Die Präsidentinnen und Präsidenten halten deshalb eine schnelle Herstellung der Handlungsfähigkeit durch ergänzende gesetzgeberische Maßnahmen im Verfahrensrecht, ggf. auch im materiellen Recht, für geboten. Diese müssten auch die Veränderungen des Rechtsdienstleistungsmarktes in den Blick nehmen. Es dürfte sich dafür anbieten, Änderungen spätestens mit der Umsetzung der Verbandsklagerichtlinie zu verbinden. Die Präsidentinnen und Präsidenten bieten eine aktive Einbringung der vielfältigen Erfahrungen bei der Bewältigung von massenhaften Klagen im Gesetzgebungsverfahren an. Eine enge Beteiligung der Praxis halten sie für unumgänglich.

Die Einsatzmöglichkeiten künstlicher Intelligenz in der Justiz waren ein weiteres Schwerpunktthema der Tagung. Einen „Rechtsprechungsautomaten“ schlossen die Tagungsteilnehmer auch für die Zukunft aus. Es solle bei der richterlichen Entscheidungsverantwortung bleiben. Sie seien der Überzeugung, dass nur die Entscheidungsfindung durch den Menschen dem Wesen des Rechtsstaates ausreichend Rechnung trage und den qualitativen Anforderungen an die Rechtsprechung genüge. Die Arbeit der Gerichte sinnvoll unterstützen könne intelligente Software dagegen im Vorfeld der richterlichen Tätigkeit. Die Einführung der elektronischen Akte, die bereits heute in weitem Umfang die herkömmliche Papierakte ersetze, biete insoweit vielfältige Einsatzmöglichkeiten, etwa beim Zuordnen digital eingehender Schriftsätze und beim Anlegen der elektronischen Akte.

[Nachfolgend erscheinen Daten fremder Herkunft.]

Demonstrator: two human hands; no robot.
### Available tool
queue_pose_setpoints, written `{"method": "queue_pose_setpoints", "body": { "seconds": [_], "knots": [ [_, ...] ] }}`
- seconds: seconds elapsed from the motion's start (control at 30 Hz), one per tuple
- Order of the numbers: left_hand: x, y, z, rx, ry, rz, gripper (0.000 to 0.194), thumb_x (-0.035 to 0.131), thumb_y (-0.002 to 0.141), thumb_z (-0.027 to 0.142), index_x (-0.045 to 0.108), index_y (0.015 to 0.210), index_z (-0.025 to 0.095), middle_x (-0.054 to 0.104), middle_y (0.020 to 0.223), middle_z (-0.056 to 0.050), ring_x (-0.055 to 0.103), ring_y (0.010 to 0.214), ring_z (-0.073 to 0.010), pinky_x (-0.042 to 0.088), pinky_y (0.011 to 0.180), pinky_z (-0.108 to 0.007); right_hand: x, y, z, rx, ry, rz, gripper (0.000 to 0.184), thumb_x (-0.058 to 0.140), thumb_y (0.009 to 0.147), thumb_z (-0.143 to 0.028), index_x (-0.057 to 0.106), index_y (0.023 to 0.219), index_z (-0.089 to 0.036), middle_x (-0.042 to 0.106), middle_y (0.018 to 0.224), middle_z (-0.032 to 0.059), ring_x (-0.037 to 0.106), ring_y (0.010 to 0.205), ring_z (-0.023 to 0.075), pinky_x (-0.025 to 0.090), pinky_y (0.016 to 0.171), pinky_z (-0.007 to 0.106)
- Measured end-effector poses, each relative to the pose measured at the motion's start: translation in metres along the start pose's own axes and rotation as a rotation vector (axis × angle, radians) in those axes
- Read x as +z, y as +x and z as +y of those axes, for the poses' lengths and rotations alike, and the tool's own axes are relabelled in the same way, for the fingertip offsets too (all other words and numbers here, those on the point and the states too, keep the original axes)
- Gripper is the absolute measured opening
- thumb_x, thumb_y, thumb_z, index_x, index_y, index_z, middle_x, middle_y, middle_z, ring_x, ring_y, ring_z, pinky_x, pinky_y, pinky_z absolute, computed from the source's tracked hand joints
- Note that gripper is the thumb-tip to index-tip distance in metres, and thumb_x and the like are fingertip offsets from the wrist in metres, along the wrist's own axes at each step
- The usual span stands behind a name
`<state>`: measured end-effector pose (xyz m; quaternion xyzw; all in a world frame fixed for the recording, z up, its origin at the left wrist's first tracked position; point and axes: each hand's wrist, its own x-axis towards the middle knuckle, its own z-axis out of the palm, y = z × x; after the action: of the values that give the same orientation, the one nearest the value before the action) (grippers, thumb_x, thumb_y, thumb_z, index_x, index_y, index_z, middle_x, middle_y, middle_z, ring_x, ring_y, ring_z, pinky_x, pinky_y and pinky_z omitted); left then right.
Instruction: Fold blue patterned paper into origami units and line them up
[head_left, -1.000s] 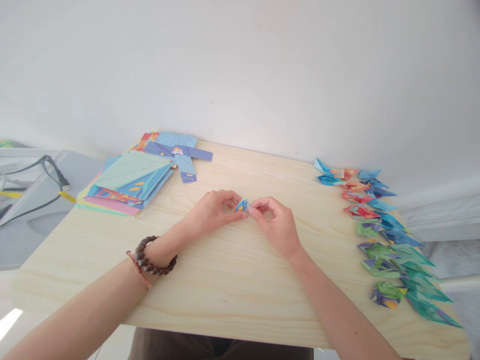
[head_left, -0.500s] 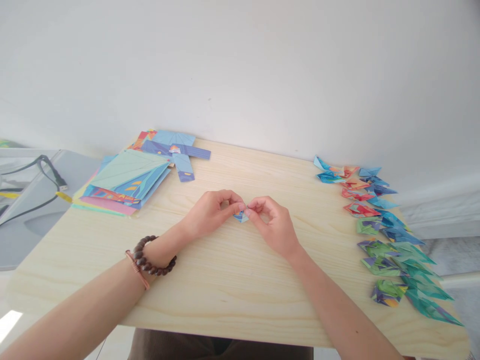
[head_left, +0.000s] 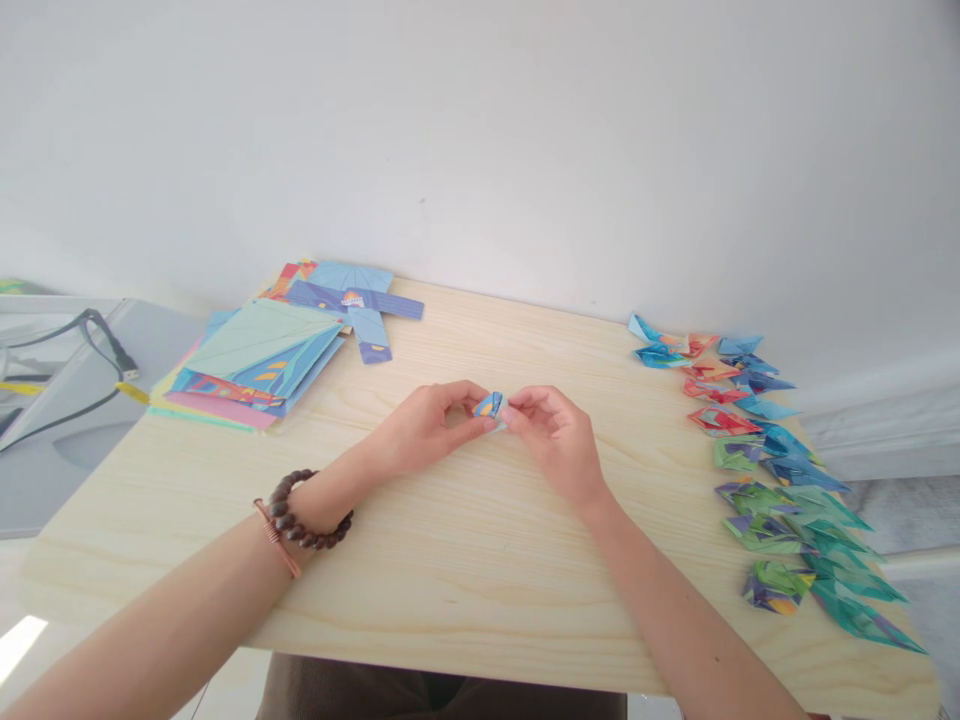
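Observation:
Between my fingertips, near the middle of the table, is a small folded piece of blue patterned origami paper (head_left: pixel 490 405) with a touch of orange. My left hand (head_left: pixel 427 425) pinches its left side between thumb and fingers. On the opposite side, the thumb and fingers of my right hand (head_left: pixel 556 440) close on its right edge. Parts of the paper are covered by the fingers, so its full shape cannot be made out.
A stack of coloured paper sheets (head_left: pixel 255 345) lies at the table's back left, with blue paper strips (head_left: pixel 370 335) beside it. Rows of folded paper pieces (head_left: pixel 757 530) in blue, red and green line the right side. A cable (head_left: pixel 109 345) is on the grey surface to the left.
The folded paper has turned and risen slightly between my fingers, showing more of its blue and orange face. My right hand has shifted a little to the right.

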<state>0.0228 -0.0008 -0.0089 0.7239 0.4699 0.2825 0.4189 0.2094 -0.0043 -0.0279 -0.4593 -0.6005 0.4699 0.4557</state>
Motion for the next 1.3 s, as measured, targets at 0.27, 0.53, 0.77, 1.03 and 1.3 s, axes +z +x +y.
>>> {"method": "queue_pose_setpoints", "body": {
  "seconds": [0.27, 0.53, 0.77, 1.03, 1.3],
  "knots": [
    [-0.001, 0.001, -0.002, -0.013, -0.12, -0.048, 0.029, 0.055, 0.084, 0.041, 0.061, 0.098, 0.016, 0.064, 0.089, -0.003, 0.056, 0.078, -0.0139, 0.042, 0.068, -0.024, 0.001, -0.001, -0.002, 0.015, -0.01, -0.105, 0.028, 0.062, 0.079, -0.031, 0.059, 0.103, -0.018, 0.064, 0.089, 0.0056, 0.061, 0.082, 0.0155, 0.05, 0.076, 0.029],
    [0.0, 0.0, -0.002, 0.02, -0.129, 0.011, 0.035, 0.059, 0.081, 0.033, 0.048, 0.11, 0.017, 0.061, 0.08, -0.001, 0.053, 0.067, -0.01, 0.04, 0.06, -0.021, 0.001, -0.001, -0.007, -0.026, -0.024, -0.039, 0.018, 0.06, 0.079, -0.032, 0.058, 0.09, -0.018, 0.064, 0.081, 0.0037, 0.059, 0.068, 0.0122, 0.049, 0.065, 0.026],
    [0.001, 0.007, -0.006, -0.004, -0.507, 0.204, 0.029, 0.068, 0.075, 0.029, 0.055, 0.095, 0.012, 0.062, 0.093, -0.005, 0.06, 0.085, -0.0126, 0.047, 0.08, -0.025, -0.003, 0.0, -0.005, 0.073, 0.019, -0.086, 0.022, 0.064, 0.077, -0.034, 0.054, 0.086, -0.017, 0.064, 0.078, 0.0031, 0.062, 0.068, 0.0134, 0.048, 0.063, 0.025],
    [0.0, 0.007, -0.001, -0.081, -0.546, 0.171, 0.029, 0.072, 0.071, 0.03, 0.059, 0.088, 0.01, 0.066, 0.085, -0.005, 0.061, 0.07, -0.0114, 0.049, 0.064, -0.023, -0.001, -0.003, -0.005, 0.044, -0.118, -0.119, 0.024, 0.058, 0.081, -0.039, 0.062, 0.088, -0.016, 0.067, 0.076, 0.005, 0.058, 0.06, 0.012, 0.048, 0.059, 0.025],
    [0.005, 0.002, 0.0, -0.055, -0.536, 0.08, 0.025, 0.065, 0.078, 0.032, 0.06, 0.091, 0.011, 0.068, 0.085, -0.007, 0.065, 0.079, -0.0158, 0.051, 0.073, -0.027, 0.002, -0.005, -0.013, -0.031, -0.189, -0.12, 0.02, 0.054, 0.084, -0.035, 0.063, 0.081, -0.017, 0.064, 0.07, 0.0023, 0.051, 0.055, 0.01, 0.041, 0.053, 0.022]
  ]
}}
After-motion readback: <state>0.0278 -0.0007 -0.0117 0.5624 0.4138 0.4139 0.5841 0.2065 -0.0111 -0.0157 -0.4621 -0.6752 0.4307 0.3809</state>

Ausgetauscht haben sich die Tagungsteilnehmer auch zu den Auswirkungen des Starkregenereignisses im Juli 2021. Die Präsidentin und die Präsidenten der von der Hochwasserkatastrophe betroffenen OLG-Bezirke – Köln, Düsseldorf, Hamm und v.a. Koblenz – berichteten übereinstimmend von der großen Solidarität und bewundernswerten Einsatzbereitschaft der Mitarbeiterinnen und Mitarbeiter der von der Katastrophe getroffenen Amtsgerichte wie auch der umliegenden Gerichte. Es bestand Einigkeit darüber, dass die Geschehnisse einer Analyse bedürfen und aus den Ereignissen Schlussfolgerungen für die Zukunft gezogen werden sollen. Ein besonderes Augenmerk werde auf den Schutz der Gebäudetechnik einschließlich der IT-Infrastruktur der Gerichte zu richten sein.